Problem requirements >>
The copy has to match the data exactly and leave out every picture.

Given material >>
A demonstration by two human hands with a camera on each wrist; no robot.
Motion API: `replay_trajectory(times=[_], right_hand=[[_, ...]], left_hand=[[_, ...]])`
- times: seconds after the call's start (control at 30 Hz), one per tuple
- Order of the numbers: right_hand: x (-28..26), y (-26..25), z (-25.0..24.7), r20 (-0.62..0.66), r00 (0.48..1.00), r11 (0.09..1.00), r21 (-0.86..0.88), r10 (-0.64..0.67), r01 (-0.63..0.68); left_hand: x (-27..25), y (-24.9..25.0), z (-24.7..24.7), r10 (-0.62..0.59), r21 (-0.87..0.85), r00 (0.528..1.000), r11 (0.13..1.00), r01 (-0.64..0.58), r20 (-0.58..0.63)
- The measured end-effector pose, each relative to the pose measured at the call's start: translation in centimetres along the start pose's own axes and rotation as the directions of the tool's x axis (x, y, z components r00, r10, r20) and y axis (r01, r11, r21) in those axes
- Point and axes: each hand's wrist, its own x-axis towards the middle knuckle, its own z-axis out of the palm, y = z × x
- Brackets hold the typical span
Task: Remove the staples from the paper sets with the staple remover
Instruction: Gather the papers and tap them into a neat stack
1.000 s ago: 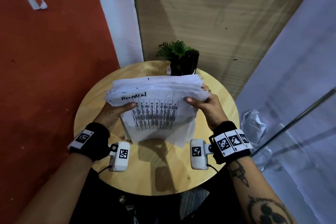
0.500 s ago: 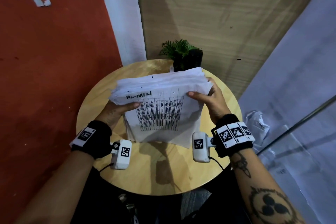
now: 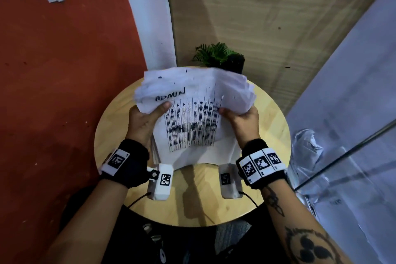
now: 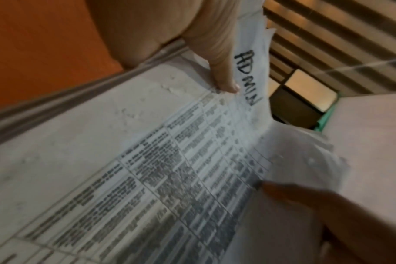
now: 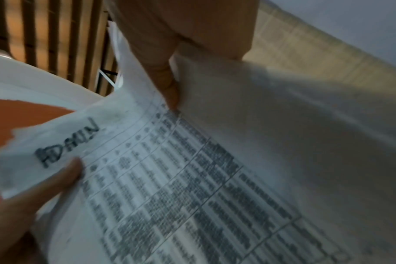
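A thick stack of white paper sets (image 3: pixel 192 118) is held up above the round wooden table (image 3: pixel 272 126). Its top sheet carries a printed table and the handwritten word ADMIN (image 4: pixel 249 78). My left hand (image 3: pixel 147 118) grips the stack's left side, thumb (image 4: pixel 222 75) on top beside the writing. My right hand (image 3: pixel 240 118) grips the right side, thumb (image 5: pixel 170 89) pressed on the top sheet. The stack (image 5: pixel 192 178) bends upward at its far edge. No staple remover or staple shows in any view.
A small potted green plant (image 3: pixel 218 58) stands at the table's far edge, just behind the stack. A red wall lies to the left, a wood panel behind, and a glass surface with crumpled plastic (image 3: pixel 306 143) to the right.
Both hands have lifted the stack and tipped its far edge upward, so the papers now curl and hide part of the plant. Both grips stay the same.
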Motion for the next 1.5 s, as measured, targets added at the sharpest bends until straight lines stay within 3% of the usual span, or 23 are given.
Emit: replay_trajectory(times=[0.1,0.23,0.3,0.37,0.43,0.53,0.67,0.83,0.93,1.07,1.17,1.23,1.3,1.33,1.4,1.5], right_hand=[[-1.4,0.0,1.3,-0.177,0.974,0.99,-0.048,-0.141,0.134],[-3.2,1.6,1.4,-0.247,0.953,0.973,-0.193,-0.175,0.129],[-3.0,1.5,0.8,-0.201,0.916,0.92,-0.265,-0.347,0.29],[-2.5,0.4,0.1,-0.07,0.814,0.759,-0.414,-0.576,0.502],[-2.3,-1.0,-0.2,0.103,0.745,0.58,-0.562,-0.659,0.59],[-2.3,-1.7,-0.3,0.229,0.753,0.442,-0.691,-0.616,0.572],[-2.6,-1.3,-1.2,0.233,0.755,0.472,-0.658,-0.612,0.586],[-2.8,-2.0,-0.9,0.306,0.778,0.414,-0.709,-0.549,0.57],[-2.8,-1.9,-0.8,0.253,0.763,0.456,-0.676,-0.595,0.58],[-3.0,-1.3,-1.2,0.172,0.723,0.511,-0.6,-0.67,0.616],[-2.8,-1.1,-1.0,0.126,0.774,0.638,-0.493,-0.621,0.592],[-2.3,-0.2,-1.0,0.054,0.883,0.831,-0.314,-0.467,0.459],[-2.1,0.7,-1.4,0.047,0.986,0.986,-0.015,-0.163,0.163],[-2.1,1.3,-1.6,0.089,0.996,0.996,0.087,-0.026,0.018],[-1.7,2.2,-1.7,0.119,0.987,0.992,0.06,0.107,-0.114],[-1.0,2.6,-1.0,0.026,0.999,0.994,-0.105,0.042,-0.039]], left_hand=[[-1.3,0.2,1.5,0.114,0.073,0.984,0.992,-0.105,-0.133],[-4.0,-1.4,2.0,0.183,0.08,0.97,0.982,-0.172,-0.16],[-4.1,-1.1,1.8,0.189,0.037,0.962,0.982,-0.185,-0.195],[-3.5,-0.1,1.9,0.231,0.011,0.939,0.972,-0.236,-0.256],[-2.9,1.0,2.5,0.282,0.02,0.901,0.956,-0.292,-0.328],[-1.5,1.9,3.6,0.239,-0.033,0.851,0.957,-0.287,-0.468],[0.1,1.9,2.9,0.133,-0.018,0.849,0.986,-0.166,-0.512],[0.7,2.2,2.8,0.152,-0.02,0.841,0.982,-0.19,-0.52],[1.1,1.8,2.3,0.124,-0.032,0.848,0.986,-0.164,-0.516],[1.1,2.2,1.8,0.125,-0.079,0.817,0.976,-0.204,-0.563],[0.5,3.0,2.3,0.137,-0.105,0.852,0.97,-0.218,-0.505],[-0.3,2.4,2.1,0.193,-0.1,0.909,0.964,-0.245,-0.369],[-0.7,1.1,0.9,0.193,-0.048,0.961,0.977,-0.206,-0.196],[-0.9,0.4,0.3,0.147,-0.004,0.981,0.989,-0.149,-0.13],[-1.1,-0.8,-0.5,0.041,0.108,0.997,0.994,-0.033,-0.067],[-1.1,-1.1,-0.2,0.052,0.135,0.995,0.99,-0.04,-0.086]])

Answer to the problem >>
A demonstration by two human hands with a camera on each wrist; no robot.
Motion API: `replay_trajectory(times=[_], right_hand=[[_, ...]], left_hand=[[_, ...]])`
- times: seconds after the call's start (control at 30 Hz), one per tuple
- Order of the numbers: right_hand: x (-28..26), y (-26..25), z (-25.0..24.7), r20 (-0.62..0.66), r00 (0.48..1.00), r11 (0.09..1.00), r21 (-0.86..0.88), r10 (-0.64..0.67), r01 (-0.63..0.68); left_hand: x (-27..25), y (-24.9..25.0), z (-24.7..24.7), r10 (-0.62..0.59), r21 (-0.87..0.85), r00 (0.528..1.000), r11 (0.13..1.00), r01 (-0.64..0.58), r20 (-0.58..0.63)
- The measured end-effector pose, each relative to the pose measured at the call's start: translation in centimetres along the start pose's own axes and rotation as the directions of the tool's x axis (x, y, z components r00, r10, r20) and y axis (r01, r11, r21) in those axes
- Point and axes: each hand's wrist, its own x-axis towards the middle knuckle, its own z-axis out of the palm, y = z × x
- Brackets hold the typical span
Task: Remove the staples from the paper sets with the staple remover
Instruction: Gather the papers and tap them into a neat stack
1.000 s ago: 
0.500 s ago: 
now: 
now: 
now: 
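A thick stack of white paper sets (image 3: pixel 192 118) is held up above the round wooden table (image 3: pixel 272 126). Its top sheet carries a printed table and the handwritten word ADMIN (image 4: pixel 249 78). My left hand (image 3: pixel 147 118) grips the stack's left side, thumb (image 4: pixel 222 75) on top beside the writing. My right hand (image 3: pixel 240 118) grips the right side, thumb (image 5: pixel 170 89) pressed on the top sheet. The stack (image 5: pixel 192 178) bends upward at its far edge. No staple remover or staple shows in any view.
A small potted green plant (image 3: pixel 218 58) stands at the table's far edge, just behind the stack. A red wall lies to the left, a wood panel behind, and a glass surface with crumpled plastic (image 3: pixel 306 143) to the right.
Both hands have lifted the stack and tipped its far edge upward, so the papers now curl and hide part of the plant. Both grips stay the same.
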Motion for the next 1.5 s, as measured, targets added at the sharpest bends until straight lines stay within 3% of the usual span, or 23 are given.
Emit: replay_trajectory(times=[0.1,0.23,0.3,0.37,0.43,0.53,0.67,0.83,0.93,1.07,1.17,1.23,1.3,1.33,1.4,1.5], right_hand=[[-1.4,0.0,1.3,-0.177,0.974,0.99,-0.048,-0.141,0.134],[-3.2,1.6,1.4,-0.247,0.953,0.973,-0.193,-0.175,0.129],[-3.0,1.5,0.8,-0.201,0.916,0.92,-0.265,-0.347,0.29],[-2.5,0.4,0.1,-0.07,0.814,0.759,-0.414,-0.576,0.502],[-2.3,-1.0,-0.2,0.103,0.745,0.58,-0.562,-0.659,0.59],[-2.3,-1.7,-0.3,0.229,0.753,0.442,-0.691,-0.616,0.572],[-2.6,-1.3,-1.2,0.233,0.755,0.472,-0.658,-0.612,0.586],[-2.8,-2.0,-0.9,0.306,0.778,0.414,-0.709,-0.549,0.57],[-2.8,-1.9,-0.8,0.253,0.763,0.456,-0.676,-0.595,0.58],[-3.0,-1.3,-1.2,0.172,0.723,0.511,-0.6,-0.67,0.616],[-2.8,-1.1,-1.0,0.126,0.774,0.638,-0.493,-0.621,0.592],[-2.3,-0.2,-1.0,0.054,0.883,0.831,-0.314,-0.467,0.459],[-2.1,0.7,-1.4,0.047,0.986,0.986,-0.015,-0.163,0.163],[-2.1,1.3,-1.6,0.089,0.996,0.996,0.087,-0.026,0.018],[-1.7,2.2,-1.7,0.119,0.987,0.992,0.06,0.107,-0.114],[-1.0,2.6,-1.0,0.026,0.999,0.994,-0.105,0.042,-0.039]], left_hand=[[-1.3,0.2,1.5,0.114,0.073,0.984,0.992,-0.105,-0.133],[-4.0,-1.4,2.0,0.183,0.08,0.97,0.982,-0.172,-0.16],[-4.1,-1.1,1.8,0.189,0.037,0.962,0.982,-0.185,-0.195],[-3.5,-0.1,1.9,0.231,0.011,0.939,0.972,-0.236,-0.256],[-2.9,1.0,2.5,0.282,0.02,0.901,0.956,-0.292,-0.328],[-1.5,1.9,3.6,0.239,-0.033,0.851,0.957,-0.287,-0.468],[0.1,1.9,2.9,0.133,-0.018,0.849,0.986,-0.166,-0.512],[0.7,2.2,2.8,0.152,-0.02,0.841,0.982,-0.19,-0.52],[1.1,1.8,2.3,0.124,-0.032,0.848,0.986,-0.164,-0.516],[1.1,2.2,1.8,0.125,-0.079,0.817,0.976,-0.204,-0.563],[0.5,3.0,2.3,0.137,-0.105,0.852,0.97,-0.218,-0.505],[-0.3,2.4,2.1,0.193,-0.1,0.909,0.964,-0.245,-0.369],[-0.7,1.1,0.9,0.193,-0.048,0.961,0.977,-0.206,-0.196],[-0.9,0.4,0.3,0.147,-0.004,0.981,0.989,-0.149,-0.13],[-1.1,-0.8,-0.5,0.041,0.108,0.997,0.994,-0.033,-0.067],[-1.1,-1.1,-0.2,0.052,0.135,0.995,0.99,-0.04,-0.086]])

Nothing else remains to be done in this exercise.